— WORK INSTRUCTION —
Give back a single figure: the number of lines in the entries below that contain "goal".

─── DATASET RECORDS

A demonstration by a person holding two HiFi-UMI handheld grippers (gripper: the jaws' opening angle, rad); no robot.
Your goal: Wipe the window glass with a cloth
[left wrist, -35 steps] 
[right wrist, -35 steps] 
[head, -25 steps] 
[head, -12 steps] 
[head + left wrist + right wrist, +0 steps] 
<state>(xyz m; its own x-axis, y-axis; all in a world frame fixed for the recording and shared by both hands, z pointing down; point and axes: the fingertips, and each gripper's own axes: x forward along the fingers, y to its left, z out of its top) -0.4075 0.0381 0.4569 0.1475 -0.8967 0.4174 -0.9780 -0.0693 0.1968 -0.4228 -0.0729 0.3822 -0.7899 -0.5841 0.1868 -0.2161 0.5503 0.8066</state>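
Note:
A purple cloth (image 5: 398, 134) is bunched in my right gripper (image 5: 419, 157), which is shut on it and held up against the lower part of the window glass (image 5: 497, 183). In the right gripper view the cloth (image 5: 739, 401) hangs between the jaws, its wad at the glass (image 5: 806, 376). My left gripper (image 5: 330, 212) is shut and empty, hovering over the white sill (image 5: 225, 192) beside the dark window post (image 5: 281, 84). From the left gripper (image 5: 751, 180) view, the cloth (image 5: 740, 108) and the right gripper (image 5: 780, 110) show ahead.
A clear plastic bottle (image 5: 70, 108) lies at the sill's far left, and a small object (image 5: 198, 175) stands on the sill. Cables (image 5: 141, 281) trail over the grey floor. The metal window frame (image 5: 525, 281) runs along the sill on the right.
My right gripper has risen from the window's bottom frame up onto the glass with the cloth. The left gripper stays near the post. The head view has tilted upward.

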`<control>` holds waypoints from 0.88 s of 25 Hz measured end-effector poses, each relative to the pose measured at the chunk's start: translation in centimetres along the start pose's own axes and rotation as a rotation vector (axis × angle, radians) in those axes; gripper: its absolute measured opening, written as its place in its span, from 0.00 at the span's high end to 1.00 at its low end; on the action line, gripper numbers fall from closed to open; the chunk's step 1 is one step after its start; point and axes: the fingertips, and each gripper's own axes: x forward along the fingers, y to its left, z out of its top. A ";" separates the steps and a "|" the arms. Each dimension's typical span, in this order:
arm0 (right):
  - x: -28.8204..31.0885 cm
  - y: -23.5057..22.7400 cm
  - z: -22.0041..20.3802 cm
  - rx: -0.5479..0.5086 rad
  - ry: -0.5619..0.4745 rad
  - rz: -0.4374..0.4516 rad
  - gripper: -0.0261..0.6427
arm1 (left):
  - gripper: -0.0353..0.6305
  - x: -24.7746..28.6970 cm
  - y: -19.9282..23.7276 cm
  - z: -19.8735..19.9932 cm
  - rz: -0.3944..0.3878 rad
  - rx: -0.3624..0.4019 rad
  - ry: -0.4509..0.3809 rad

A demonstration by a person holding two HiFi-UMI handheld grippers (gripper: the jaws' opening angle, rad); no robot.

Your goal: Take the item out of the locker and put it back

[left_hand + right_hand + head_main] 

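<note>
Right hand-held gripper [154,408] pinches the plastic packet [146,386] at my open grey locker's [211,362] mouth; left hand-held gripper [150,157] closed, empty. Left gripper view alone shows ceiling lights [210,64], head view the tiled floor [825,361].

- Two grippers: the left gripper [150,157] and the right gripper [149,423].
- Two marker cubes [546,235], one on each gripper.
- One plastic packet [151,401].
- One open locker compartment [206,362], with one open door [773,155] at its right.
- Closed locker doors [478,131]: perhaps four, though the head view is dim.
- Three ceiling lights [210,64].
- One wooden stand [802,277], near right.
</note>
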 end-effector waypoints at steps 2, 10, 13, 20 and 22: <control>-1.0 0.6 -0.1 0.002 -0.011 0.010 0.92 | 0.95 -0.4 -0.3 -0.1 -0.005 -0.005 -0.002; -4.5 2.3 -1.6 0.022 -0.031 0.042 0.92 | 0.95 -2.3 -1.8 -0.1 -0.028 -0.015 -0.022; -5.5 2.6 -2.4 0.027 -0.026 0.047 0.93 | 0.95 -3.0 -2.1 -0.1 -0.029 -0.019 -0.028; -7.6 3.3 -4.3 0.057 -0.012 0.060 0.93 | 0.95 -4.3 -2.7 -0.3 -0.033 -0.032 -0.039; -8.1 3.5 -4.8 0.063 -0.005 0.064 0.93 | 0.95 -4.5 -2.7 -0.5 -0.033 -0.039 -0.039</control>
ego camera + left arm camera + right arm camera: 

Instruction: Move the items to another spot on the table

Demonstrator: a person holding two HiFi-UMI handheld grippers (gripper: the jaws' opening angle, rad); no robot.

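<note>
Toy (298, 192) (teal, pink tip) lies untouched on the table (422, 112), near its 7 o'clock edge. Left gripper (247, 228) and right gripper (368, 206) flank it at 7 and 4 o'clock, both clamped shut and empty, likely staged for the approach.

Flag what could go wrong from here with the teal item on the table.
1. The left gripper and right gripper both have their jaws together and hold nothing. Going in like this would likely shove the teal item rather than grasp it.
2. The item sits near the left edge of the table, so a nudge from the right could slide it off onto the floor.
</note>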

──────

— SOLUTION —
2